What does the PGA win mean for handicapping Oscar's Best Picture? The PGA Award is younger than some of the other guilds. They started bestowing their trophies for the 1989 season (Driving Miss Daisy won their first award). In the thirty-three years of the PGA Award they have missed matching the Academy's Best Picture ten times. That is 70% accuracy. Not bad, but nothing compared to the DGA's rather peerless 90+%. Seven of the ten discrepancies have come in the 21st Century including four in the 2000s, three of them in a row with The Aviator/Million Dollar Baby, Brokeback Mountain/Crash, and Little Miss Sunshine/The Departed. After those odd three misses in a row the two awards had their longest streak of matching, eight years (2007-2014). There were three misses in the 2010s with The Big Short/Spotlight, La La Land/Moonlight, and the most recent was 1917/Parasite.

While not infallible, the PGA win for Everything Everywhere All at Once does give it some very good momentum heading into the Academy Awards. It is definitely shaping up to be the favorite. Now the question is will it retain that momentum or will we have a surprise come Oscar night?
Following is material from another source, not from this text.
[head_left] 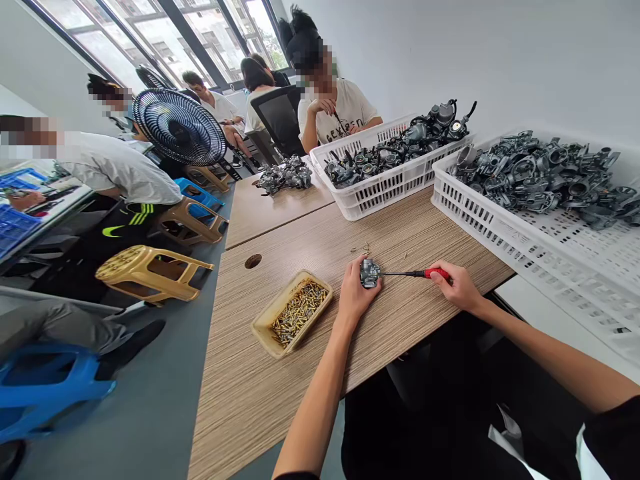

The three big remaining guilds had their awards on Sunday. The Writers Guild of America (WGA) gave their top awards to Sarah Polley (Women Talking) for Best Adapted Screenplay and to The Daniels (Everything Everywhere All at Once) for Best Original Screenplay. The American Society of Cinematographers gave their big award to Mandy Walker for Elvis. And the American Cinema Editors (ACE) gave their top awards ("The Eddie") to Top Gun: Maverick for Feature Film Drama (Eddie Hamilton), Everything Everywhere All at Once for Feature Film Comedy (Paul Rogers), and Guillermo del Toro's Pinnochio for Animated Feature (Holly Klein & Ken Schretzmann).